Stacking Innovations at Southwest Airlines

In The Innovation Stack, Jim McKelvey explains how to “build an unbeatable business one crazy at a time.” He introduces a mindset and methodology that drive a process of stacking innovations. He focuses on four firms: Bank of Italy (later renamed Bank of America), IKEA, Southwest Airlines, and his own company, Square.

Here’s how stacking innovations worked at Southwest Airlines. The first of its “crazy” ideas led to 12 others:

1. Maximized Aircraft Utilization. Herb [Kelleher] began with Southwest’s central insight: “Planes make money in the air, not on the ground.” This might seem obvious until you consider how much time most planes spend on the ground. Southwest made a bet that the more flights it flew, the more profitable the airline would be. There was a point, for example, when Southwest was averaging twice as many flights out of each of its gates as its competitors. How did it manage that?

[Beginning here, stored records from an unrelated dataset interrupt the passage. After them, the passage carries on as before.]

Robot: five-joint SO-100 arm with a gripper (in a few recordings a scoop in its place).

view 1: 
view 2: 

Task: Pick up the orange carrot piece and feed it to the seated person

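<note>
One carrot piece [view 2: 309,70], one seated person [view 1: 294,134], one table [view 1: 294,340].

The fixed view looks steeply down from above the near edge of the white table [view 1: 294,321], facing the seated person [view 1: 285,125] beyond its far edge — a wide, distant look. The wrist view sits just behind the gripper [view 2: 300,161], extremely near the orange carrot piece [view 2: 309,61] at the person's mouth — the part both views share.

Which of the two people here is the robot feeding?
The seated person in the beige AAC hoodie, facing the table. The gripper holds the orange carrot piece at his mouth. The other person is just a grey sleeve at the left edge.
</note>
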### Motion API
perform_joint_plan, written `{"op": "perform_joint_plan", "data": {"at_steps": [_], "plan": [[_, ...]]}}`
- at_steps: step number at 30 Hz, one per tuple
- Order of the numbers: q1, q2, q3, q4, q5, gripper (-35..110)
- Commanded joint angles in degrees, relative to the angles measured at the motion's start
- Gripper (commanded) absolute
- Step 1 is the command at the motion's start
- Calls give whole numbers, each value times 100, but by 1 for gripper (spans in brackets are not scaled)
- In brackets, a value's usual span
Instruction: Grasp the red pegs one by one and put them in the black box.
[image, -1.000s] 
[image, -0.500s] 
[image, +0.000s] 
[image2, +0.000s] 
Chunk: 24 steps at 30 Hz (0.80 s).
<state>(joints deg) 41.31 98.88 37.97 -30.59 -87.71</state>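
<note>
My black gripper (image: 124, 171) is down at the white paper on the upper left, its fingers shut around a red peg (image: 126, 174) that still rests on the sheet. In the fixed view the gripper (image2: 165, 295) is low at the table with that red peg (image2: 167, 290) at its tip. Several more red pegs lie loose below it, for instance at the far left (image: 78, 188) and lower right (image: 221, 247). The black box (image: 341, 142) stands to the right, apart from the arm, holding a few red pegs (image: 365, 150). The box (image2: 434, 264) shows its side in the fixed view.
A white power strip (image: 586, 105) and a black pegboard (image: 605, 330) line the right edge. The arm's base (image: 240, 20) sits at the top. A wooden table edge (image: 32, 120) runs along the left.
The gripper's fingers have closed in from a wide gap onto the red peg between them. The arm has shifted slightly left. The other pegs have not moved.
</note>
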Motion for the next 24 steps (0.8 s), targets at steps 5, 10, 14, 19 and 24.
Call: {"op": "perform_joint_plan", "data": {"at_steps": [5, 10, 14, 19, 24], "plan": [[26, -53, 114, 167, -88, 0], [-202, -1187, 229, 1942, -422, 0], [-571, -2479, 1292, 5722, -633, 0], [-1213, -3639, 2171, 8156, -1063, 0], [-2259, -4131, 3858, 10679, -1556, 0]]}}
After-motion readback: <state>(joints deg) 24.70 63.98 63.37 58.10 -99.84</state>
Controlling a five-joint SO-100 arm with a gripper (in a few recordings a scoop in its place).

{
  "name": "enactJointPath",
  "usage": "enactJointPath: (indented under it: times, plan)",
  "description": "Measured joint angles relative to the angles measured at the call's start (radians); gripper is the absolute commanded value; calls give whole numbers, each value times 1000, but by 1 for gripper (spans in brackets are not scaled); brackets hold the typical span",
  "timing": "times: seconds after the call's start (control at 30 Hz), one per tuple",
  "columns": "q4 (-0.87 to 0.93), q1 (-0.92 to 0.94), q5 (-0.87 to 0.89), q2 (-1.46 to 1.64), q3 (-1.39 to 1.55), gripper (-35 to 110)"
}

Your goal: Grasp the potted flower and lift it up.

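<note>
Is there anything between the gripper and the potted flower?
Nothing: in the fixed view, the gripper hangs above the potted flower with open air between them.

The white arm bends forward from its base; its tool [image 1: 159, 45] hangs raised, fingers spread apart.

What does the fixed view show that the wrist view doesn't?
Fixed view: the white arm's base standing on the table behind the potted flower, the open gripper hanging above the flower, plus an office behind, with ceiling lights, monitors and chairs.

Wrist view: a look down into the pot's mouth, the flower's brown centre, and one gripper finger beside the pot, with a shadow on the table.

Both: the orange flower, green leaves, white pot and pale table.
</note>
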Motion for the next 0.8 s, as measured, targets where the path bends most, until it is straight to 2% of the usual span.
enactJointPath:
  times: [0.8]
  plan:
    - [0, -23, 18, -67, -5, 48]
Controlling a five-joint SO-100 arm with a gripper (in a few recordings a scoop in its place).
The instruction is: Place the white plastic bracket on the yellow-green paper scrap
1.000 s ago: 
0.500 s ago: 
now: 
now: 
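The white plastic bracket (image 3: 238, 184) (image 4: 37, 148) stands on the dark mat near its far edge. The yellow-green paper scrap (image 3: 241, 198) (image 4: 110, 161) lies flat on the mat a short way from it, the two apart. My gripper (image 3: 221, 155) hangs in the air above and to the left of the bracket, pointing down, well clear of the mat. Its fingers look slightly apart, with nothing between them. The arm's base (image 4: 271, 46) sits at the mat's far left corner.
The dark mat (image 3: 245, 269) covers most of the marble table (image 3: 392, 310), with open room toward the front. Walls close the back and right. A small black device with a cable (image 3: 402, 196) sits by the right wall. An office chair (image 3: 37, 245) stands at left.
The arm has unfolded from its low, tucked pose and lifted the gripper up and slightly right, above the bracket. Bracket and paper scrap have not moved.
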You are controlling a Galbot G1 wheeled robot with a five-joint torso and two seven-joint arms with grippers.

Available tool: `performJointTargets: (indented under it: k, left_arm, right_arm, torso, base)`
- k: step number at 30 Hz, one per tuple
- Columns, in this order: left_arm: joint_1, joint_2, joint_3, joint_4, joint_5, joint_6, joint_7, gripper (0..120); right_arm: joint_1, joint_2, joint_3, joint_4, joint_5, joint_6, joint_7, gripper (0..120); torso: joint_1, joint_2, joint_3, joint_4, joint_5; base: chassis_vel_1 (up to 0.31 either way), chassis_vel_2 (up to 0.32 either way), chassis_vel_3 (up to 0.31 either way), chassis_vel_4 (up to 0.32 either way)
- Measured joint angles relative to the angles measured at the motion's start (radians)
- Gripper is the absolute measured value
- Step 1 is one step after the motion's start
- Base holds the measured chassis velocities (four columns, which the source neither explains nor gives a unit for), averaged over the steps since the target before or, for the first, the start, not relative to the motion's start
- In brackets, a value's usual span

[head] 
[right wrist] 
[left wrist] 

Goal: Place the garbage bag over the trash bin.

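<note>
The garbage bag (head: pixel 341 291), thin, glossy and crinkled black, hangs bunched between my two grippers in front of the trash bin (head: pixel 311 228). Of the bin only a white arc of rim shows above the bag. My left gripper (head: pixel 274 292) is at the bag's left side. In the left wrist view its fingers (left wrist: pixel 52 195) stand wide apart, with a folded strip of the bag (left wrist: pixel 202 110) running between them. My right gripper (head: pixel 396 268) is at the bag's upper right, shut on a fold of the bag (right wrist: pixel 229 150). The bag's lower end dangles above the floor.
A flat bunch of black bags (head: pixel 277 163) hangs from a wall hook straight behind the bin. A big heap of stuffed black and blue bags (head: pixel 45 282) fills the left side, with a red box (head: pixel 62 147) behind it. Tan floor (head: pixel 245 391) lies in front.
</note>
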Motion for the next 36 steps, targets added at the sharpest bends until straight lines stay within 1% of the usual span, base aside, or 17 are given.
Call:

This first innovation required these additional breakthrough innovations: 2. Ten-Minute Turnaround, 3. Standardized Fleet, 4. Batch Boarding, 5. Open Seating, 6. Singe Class, 7. Fringe Airports, etc. You get the idea…

After the formal part of McKelvey’s interview of Kelleher, then chairman and CEO of Southwest Airlines, was completed, “Herb shared perhaps the greatest insight. How much fun it all was!”

The Innovation Stack was published by Portfolio/Penguin (March 2020)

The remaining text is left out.